Objectives We have established an Arthritis education website (‘Arthritis Help’) and investigated its use over two years.
Methods Computer generated log file analysis and online questionnaire were used to create usage profiles of our web site.
Results An average of 288 people visited our site each day predominantly, but not exclusively, from America and the UK (49% of users). The typical questionnaire respondent (n = 770) was a 30+ year old American female with arthritis, accessing the Internet from home.
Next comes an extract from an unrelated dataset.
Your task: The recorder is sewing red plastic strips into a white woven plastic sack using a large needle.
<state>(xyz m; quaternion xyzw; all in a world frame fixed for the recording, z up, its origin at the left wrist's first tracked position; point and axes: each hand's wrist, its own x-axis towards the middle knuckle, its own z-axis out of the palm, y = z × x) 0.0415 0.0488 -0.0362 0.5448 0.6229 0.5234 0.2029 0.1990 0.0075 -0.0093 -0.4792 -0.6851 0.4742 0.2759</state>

They had previously obtained information from medical staff or in written form but were now more likely to use the Internet. 167 out of 585 respondents found our site to be useful prompting them to seek more information (29%), change their behaviour or engage in more effective discussions with their physician (15%). 427 people responded to our comments section of the questionnaire of which 333 made clear suggestions. 21% of these respondents were enquiring about a specific medical condition or requesting more information on that condition. 20% wanted more detailed information about rheumatoid conditions, treatments or drug information. 9% wished to see more information on ‘alternative treatments’ whilst diet, exercise, new treatments, a questions and answers section, a section to air shared experiences and links to other information formed 5–6% of respondents suggestions.
Conclusion This data indicates that it is possible to use the internet to deliver medical information to it’s target audience and that this process can have some impact on the way disease is self-managed. This information may aid more focused web-site design to maximise use and the potential benefits from such a resource.